| Action item |
Within the listing below, please copy exactly the lines between the line holding "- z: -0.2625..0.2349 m" and the line holding "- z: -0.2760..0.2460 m", inclusive.

| Source material |
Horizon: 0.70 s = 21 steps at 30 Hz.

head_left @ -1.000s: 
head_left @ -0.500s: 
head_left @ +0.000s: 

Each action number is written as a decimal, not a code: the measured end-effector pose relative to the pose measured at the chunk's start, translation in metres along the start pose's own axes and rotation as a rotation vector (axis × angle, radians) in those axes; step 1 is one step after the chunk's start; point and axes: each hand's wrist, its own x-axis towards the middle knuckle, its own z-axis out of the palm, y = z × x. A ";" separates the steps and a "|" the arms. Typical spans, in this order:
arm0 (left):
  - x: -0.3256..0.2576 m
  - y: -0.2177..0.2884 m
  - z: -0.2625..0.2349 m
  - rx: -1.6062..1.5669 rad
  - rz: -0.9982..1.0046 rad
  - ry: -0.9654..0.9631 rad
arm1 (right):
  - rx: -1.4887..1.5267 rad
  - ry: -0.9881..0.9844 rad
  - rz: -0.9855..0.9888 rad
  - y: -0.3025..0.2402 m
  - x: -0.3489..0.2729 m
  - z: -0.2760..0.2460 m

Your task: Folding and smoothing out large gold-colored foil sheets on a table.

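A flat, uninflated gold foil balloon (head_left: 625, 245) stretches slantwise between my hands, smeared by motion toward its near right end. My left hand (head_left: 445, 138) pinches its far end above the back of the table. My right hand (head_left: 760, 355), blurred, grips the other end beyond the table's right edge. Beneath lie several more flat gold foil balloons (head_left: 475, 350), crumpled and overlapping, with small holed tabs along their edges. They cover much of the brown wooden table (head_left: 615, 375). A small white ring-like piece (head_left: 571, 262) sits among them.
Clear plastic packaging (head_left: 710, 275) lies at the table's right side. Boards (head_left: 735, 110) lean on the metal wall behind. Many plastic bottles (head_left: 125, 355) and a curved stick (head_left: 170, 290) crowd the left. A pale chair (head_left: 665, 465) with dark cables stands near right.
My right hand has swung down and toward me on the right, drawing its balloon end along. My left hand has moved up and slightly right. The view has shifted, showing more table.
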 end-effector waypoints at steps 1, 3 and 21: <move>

| Worked solution |
  - z: -0.2625..0.2349 m
  - rx: -1.6062..1.5669 rad
  - rz: -0.9982..1.0046 rad
  - ry: -0.9654..0.9631 rad
arm1 (right):
  - rx: -1.4887..1.5267 rad
  - ry: -0.9881..0.9844 rad
  - rz: -0.9855..0.9888 rad
  - y: -0.3025..0.2402 m
  - x: -0.3489..0.2729 m
  - z: -0.2760..0.2460 m

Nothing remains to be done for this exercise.